Les motos-taxis interdits à Lagos, les usagers pas contents
3 février 2020Les autorités de Lagos ont mis à exécution la première phase de leur décision d’interdire la circulation des motos-taxis et des tricycles dans six communes suite aux nombres élevés d’ accident de la circulation.
Malgré son accident, Chinasa Agu, inconditionnelle du transport à moto est contre cette interdiction. "J'habite à Alakija, j'emprunte la moto quand l'embouteillage est monstre. J'ai une mauvaise expérience à partager : un jour, de retour chez moi, j'ai fait un accident avec la moto. J'étais au sol, le tuyau d’échappement était sur mon pied, le conducteur de la moto criait "Pourquoi Dieu, pourquoi Dieu ?". Mais cela ne m'empêche pas de remonter sur une moto. Hier encore, j'ai emprunté une moto-taxi. Interdire les motos taxis n'est pas la meilleure des solutions", dit la jeune dame.
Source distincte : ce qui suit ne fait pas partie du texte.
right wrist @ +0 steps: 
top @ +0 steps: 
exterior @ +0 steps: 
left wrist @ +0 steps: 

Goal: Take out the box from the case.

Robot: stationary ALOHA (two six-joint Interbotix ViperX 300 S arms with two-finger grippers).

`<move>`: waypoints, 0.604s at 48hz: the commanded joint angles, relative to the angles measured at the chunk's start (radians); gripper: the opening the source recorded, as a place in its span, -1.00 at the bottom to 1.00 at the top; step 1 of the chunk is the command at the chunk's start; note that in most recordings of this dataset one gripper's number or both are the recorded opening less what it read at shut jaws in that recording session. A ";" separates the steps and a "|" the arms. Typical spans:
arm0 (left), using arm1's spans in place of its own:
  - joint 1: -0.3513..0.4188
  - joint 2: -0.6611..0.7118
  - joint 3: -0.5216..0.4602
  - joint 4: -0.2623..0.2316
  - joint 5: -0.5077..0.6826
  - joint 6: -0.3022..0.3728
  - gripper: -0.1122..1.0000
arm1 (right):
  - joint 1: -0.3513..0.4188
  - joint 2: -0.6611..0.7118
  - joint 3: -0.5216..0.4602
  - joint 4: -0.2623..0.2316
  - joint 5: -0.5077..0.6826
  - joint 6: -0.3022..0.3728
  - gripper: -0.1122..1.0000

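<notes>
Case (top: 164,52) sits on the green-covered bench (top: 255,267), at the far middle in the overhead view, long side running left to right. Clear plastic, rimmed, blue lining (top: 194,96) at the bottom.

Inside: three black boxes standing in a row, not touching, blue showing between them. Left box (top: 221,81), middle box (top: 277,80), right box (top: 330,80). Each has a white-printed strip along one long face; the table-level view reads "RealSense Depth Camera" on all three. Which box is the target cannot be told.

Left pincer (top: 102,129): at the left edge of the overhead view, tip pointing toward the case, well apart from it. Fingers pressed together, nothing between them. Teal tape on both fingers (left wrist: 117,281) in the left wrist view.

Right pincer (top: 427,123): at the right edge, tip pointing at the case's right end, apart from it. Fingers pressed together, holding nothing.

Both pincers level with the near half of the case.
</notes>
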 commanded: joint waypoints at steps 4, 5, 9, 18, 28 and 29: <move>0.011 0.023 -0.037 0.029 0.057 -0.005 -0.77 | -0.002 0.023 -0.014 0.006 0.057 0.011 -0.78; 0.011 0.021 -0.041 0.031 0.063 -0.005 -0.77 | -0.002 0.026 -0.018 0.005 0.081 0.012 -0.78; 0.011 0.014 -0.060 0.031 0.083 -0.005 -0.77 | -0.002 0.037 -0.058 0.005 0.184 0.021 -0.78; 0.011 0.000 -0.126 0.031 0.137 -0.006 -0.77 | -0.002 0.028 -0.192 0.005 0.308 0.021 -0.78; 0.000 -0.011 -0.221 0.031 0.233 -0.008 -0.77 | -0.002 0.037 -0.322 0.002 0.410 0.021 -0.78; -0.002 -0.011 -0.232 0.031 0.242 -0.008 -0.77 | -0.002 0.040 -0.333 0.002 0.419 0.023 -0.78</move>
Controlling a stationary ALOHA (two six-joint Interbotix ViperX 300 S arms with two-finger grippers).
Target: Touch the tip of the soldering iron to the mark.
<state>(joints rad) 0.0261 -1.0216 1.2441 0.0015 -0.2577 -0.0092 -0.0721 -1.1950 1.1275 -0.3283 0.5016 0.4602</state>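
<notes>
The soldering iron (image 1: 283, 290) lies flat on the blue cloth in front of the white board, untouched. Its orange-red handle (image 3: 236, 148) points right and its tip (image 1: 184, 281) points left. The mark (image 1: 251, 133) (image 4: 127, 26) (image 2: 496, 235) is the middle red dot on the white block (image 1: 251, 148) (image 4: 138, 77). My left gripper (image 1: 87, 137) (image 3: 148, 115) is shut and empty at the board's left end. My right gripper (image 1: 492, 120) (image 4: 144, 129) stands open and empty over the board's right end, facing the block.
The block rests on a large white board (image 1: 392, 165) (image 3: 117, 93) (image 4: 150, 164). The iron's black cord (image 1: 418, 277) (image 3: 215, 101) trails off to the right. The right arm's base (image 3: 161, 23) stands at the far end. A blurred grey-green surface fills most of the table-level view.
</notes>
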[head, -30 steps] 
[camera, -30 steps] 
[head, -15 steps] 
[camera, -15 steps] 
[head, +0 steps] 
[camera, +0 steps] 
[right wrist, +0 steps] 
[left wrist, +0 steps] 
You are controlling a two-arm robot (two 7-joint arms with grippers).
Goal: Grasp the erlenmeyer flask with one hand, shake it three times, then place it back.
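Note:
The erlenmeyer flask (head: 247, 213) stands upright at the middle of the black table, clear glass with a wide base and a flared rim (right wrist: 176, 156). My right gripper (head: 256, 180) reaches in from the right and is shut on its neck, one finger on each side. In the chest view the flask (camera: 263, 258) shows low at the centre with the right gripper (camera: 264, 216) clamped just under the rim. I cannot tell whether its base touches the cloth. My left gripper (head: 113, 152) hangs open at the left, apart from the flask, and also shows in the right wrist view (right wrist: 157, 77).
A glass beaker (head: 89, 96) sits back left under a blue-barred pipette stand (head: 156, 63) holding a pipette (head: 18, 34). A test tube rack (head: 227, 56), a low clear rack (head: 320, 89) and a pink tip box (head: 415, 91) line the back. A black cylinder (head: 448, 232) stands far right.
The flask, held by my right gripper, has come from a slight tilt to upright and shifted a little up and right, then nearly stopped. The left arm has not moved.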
Pour une mégapole de 23 millions d’habitants où le système de transport est défaillant, la décision des autorités de Lagos n'est pas appréciée de l'ensemble des conducteurs, structuré ou non, certains disposant même d'une application internet pour exercer leur profession. "On ne pourra plus s'occuper de nos familles si ce métier est interdit, s'il n'y a plus de motos-taxis. Allons nous organiser des cambriolages et des vols à main armée pour subsister ?", s'indigne ce conducteur.
Autre indignation, celle de ce conducteur qui affirme : "Les motos taxis ne dérangent pas l'Etat de Lagos. Elles contribuent à soulager la population des embouteillages. Nous sommes une compagnie de transport de motos qui travaille comme Uber, et nous respectons le code de la route. Mettre fin à notre service de motos type Uber ne va aider personne, parce que les embouteillages sont nombreux et la route n'est pas bonne."
Au nom de la sécurité
Pour Joe Obukwe, membre du conseil d'administration de la commune d'Etiosa, une des 6 communes affectées par l'interdiction, la décision des autorités de Lagos est compréhensive: "Je voudrais vous rappeler que vous ne verrez pas les motos-taxis dans des villes comme Abuja, Delta, Kano ou encore Oweri, puisque ces villes ont interdit l'usage des motos taxis. En conséquence, tout le monde vient ici, à Lagos, parce qu'il y a moyen de se faire de l'argent. C'est pour le business. Pire encore : il est possible de braquer une banque à moto et partir librement sans être inquiété. Je ne parle même pas des personnes qui sont mortes du fait des accidents. Sinon, j'ai travaillé à Apapa pendant quatre ans, j'ai vu des gamins qui devraient être à l'école, mais qui faisaient le transport à moto. Ces enfants n'avaient pas de maison, ils dormaient sur les motos, et dès 5 heures du matin, ils se mettaient au travail. Donc si nous voulons créer une cité modèle, il y a un prix à payer."
Pour l'heure, les habitants de Lagos s’adaptent petit à petit au changement de leur mode de transport, en attendant la promesse des autorités sur des mesures d'accompagnement avec notamment la mise en circulation des bus pour remplacer les motos et autres tricycles.